For years, Missouri Senator Thomas Hart Benton tries to remove the resolution of censure by the United States Senate against President Andrew Jackson. The Senate, following Jackson’s removal of the federal government’s deposits, says that all fiscal matters must originate in the House of Representatives, votes 26 to 20 on March 28, 1834 to censure the president for his actions, saying, “Resolved that the President in the late Executive proceedings in relation to the public revenue, has assumed upon himself authority and power not conferred by the Constitution and laws but in derogation of both.” Jackson, in a rage, sent a written dissent against it, which the Senate declined to accept.
Three years later, Thomas Hart Benton has the pledged votes to remove the censure and introduces legislation on the floor of the Senate to do so. The opponents of Benton move for adjournment before the vote is taken but are outvoted. Benton, the eyes and ears of the President in the Senate (despite being related to political rival Henry Clay by marriage [cousin of Lucretia Hart Clay]), is like a dog with a bone; he won’t let it go. Each session he introduces the expunging resolution but lacks the votes for passage.

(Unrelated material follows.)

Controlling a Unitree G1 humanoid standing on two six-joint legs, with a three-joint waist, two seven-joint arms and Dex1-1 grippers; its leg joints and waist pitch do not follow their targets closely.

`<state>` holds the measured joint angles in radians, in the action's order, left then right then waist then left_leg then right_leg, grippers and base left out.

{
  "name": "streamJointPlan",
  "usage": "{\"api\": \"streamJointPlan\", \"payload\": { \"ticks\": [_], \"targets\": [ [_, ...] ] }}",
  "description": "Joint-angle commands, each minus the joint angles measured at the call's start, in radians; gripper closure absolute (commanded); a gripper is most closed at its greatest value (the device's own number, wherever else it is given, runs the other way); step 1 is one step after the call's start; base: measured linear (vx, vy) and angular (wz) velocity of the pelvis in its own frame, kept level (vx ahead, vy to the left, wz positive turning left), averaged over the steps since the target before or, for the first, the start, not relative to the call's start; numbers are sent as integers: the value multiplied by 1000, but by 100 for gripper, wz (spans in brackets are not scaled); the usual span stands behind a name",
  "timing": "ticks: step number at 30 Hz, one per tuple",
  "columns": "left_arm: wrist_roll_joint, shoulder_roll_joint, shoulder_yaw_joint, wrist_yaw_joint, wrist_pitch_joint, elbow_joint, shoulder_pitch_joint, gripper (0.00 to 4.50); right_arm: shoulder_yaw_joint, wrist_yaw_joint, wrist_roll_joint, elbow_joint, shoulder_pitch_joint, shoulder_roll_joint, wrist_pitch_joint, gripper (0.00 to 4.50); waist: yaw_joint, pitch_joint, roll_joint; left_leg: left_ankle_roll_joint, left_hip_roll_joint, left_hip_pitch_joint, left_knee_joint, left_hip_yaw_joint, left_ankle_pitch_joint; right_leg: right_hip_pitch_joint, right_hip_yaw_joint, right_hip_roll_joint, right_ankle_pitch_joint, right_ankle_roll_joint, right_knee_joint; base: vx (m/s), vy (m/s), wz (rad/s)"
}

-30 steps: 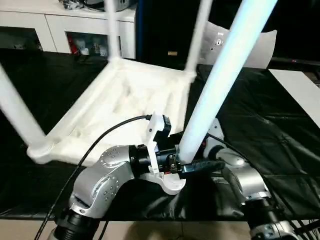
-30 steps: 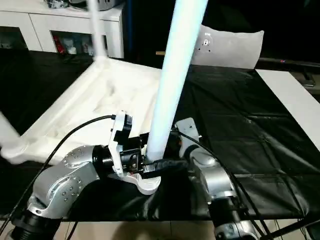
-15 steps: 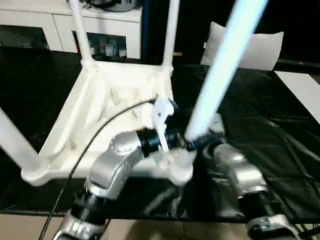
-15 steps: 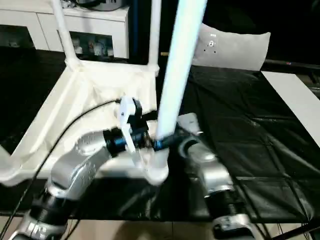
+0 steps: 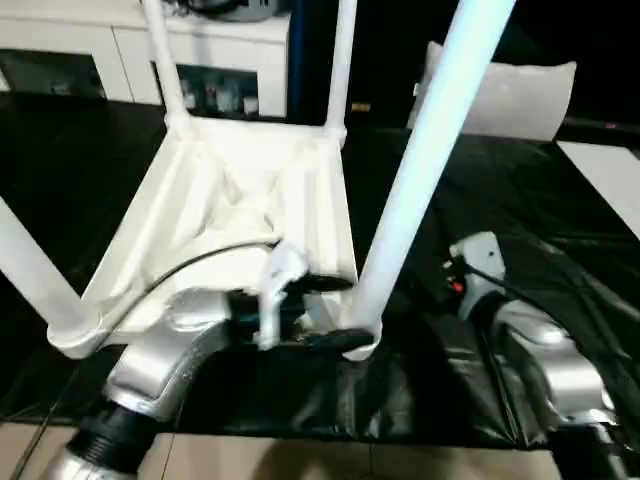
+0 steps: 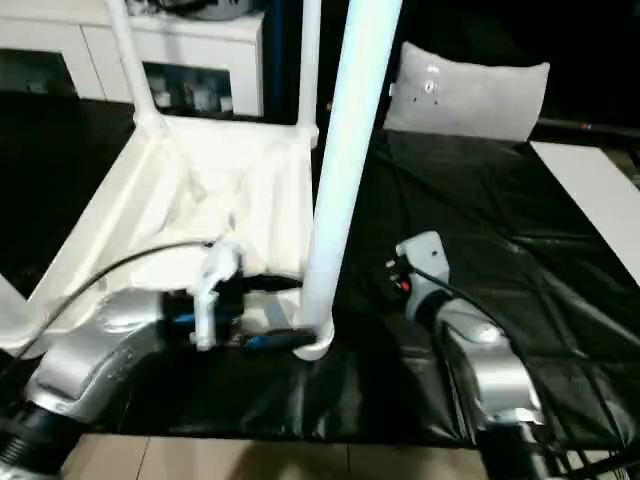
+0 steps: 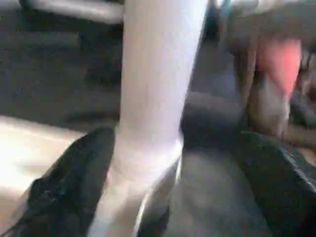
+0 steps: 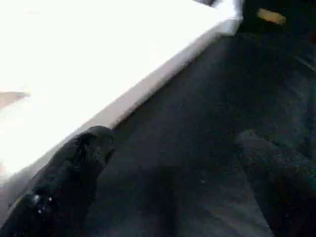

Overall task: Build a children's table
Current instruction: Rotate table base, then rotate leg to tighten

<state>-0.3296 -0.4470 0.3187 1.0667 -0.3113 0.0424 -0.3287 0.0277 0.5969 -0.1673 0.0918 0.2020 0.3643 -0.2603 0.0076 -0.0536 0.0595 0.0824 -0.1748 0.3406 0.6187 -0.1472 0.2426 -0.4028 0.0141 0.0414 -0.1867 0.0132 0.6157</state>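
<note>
The children's table lies upside down on the black cloth, its ribbed white top [image 5: 235, 215] facing up. Thin legs [image 5: 342, 60] rise from the two far corners, and another leg [image 5: 30, 270] leans out of the near left corner. The big near right leg [image 5: 420, 170] stands in its corner socket [image 5: 362, 340]. My left gripper [image 5: 345, 338] is open around that leg's base. In the left wrist view the leg [image 7: 158, 98] stands between wide-apart fingers [image 7: 69, 187]. My right gripper [image 8: 173, 140] is open and empty over the cloth beside the top's edge [image 8: 148, 84].
A white-grey cushion [image 5: 500, 90] leans at the back right. A flat white board [image 5: 610, 170] lies at the right edge. White cabinets [image 5: 60, 40] stand behind the table at the left. My right forearm [image 5: 540, 350] lies right of the near leg.
My right gripper has drawn back to the right, away from the near leg's base. The left gripper stays at that base. The camera has also shifted.
</note>
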Motion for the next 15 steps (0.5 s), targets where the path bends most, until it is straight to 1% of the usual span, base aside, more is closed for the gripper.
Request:
{"api": "streamJointPlan", "payload": {
  "ticks": [1, 2, 3, 4, 5, 6, 7, 9, 10, 12, 13, 14, 15],
  "targets": [
    [37, -15, 11, 34, 36, 29, -25, 46, -1, 38, -16, -29, -9, 22, 9, 0, 1, 51, -10, -39, -42, 8, -84, -1, 110, 53, -41, 72, -207, 190, -70, 0, 0, 0],
    [64, -49, 22, 75, 61, 75, -47, 46, 0, 93, -44, -62, -27, 50, -7, 0, 1, 53, -17, -32, -42, 5, -84, 1, 109, 52, -40, 72, -199, 195, -70, 0, 0, 0],
    [77, -65, 30, 93, 69, 94, -58, 74, 1, 123, -61, -81, -35, 65, -21, 0, 1, 51, -14, -40, -40, 4, -85, 0, 115, 52, -41, 69, -201, 190, -75, 0, 0, 0],
    [87, -81, 38, 112, 74, 110, -70, 82, 1, 153, -80, -100, -44, 79, -39, 0, 3, 54, -15, -43, -43, 5, -84, 2, 102, 55, -41, 72, -164, 198, -66, 0, 0, 0],
    [118, -95, 55, 107, 85, 133, -86, 84, 13, 207, -108, -136, -61, 109, -74, 0, 4, 54, -21, -46, -42, 7, -84, 3, 94, 57, -40, 73, -144, 206, -64, 0, 0, 0],
    [125, -98, 61, 107, 84, 139, -89, 84, 17, 221, -116, -147, -67, 117, -86, 0, 3, 54, -18, -50, -42, 5, -83, 2, 94, 57, -39, 71, -139, 208, -66, 0, 0, 0],
    [140, -105, 74, 108, 82, 150, -97, 88, 25, 250, -133, -170, -79, 135, -109, 0, 2, 53, -18, -54, -42, 9, -83, 2, 89, 61, -39, 72, -127, 215, -65, 0, 0, 0],
    [169, -114, 100, 100, 89, 171, -109, 117, 36, 302, -171, -224, -107, 171, -156, 0, 6, 55, -18, -60, -45, 8, -80, 3, 80, 61, -41, 78, -119, 226, -62, 0, 0, 0],
    [179, -107, 102, 92, 93, 185, -112, 127, 36, 316, -185, -244, -118, 182, -170, 0, 6, 54, -20, -59, -46, 8, -81, 3, 81, 60, -40, 79, -133, 230, -64, 0, 0, 0],
    [190, -94, 99, 69, 97, 201, -113, 132, 35, 325, -197, -258, -127, 190, -182, 0, 6, 53, -18, -53, -46, 11, -81, 3, 92, 61, -40, 80, -159, 232, -67, 0, 0, 0],
    [198, -85, 95, 60, 103, 213, -114, 142, 34, 331, -202, -266, -131, 193, -188, 0, 5, 52, -17, -48, -45, 10, -81, 3, 104, 59, -40, 79, -186, 230, -70, 0, 0, 0],
    [200, -77, 93, 66, 105, 223, -111, 157, 34, 335, -208, -275, -138, 201, -195, 0, 5, 52, -21, -42, -45, 10, -81, 4, 116, 58, -40, 80, -215, 224, -72, 0, 0, 0],
    [198, -73, 91, 66, 100, 224, -107, 166, 33, 335, -211, -279, -142, 205, -199, 0, 4, 51, -19, -40, -44, 10, -81, 3, 122, 58, -40, 80, -229, 220, -75, 0, 0, 0]
  ]
}}
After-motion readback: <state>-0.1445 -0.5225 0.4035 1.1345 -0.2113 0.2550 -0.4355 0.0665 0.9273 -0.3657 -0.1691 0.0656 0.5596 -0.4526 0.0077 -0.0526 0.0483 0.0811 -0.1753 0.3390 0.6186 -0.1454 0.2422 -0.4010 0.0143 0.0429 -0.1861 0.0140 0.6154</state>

The resolution of censure passes the Senate 26 to 20 but things change politically. Seldom do all three of the Great Triumvirate, Kentucky’s Henry Clay, South Carolina’s John C. Calhoun and Massachusetts’ Daniel Webster, vote the same way and rarely in a losing cause. Jackson’s popularity helps enough people get elected so when he calls in a favor, he gets the desired result. The President gets pretty much anything he wants from Congress, but this censure resolution is beyond his purview. This is one political fight he must leave to others. Jackson can indirectly make a difference and bring pressure to bear but can’t vote in the Senate; he can exert outward influence but not participate directly.
Benton’s resolution is introduced, with Benton saying, on the Senate floor, “It is now three years since the resolve was adopted by the Senate, which it is my present motion to expunge from the journal. At the moment that this resolve was adopted, I gave notice of my intention to expunge it… “
Opponents are quick to respond to Benton. South Carolina Senator John C. Calhoun states, the constitution says, “A journal is to be kept.” By altering the journal, a true record of the Senate’s actions will not be reflected. Calhoun dislikes the President both personally and politically. “A power has risen up in the government greater than the people themselves, consisting of many and various and powerful interests, combined into one mass, and held together by the cohesive power of the vast surplus in the banks.”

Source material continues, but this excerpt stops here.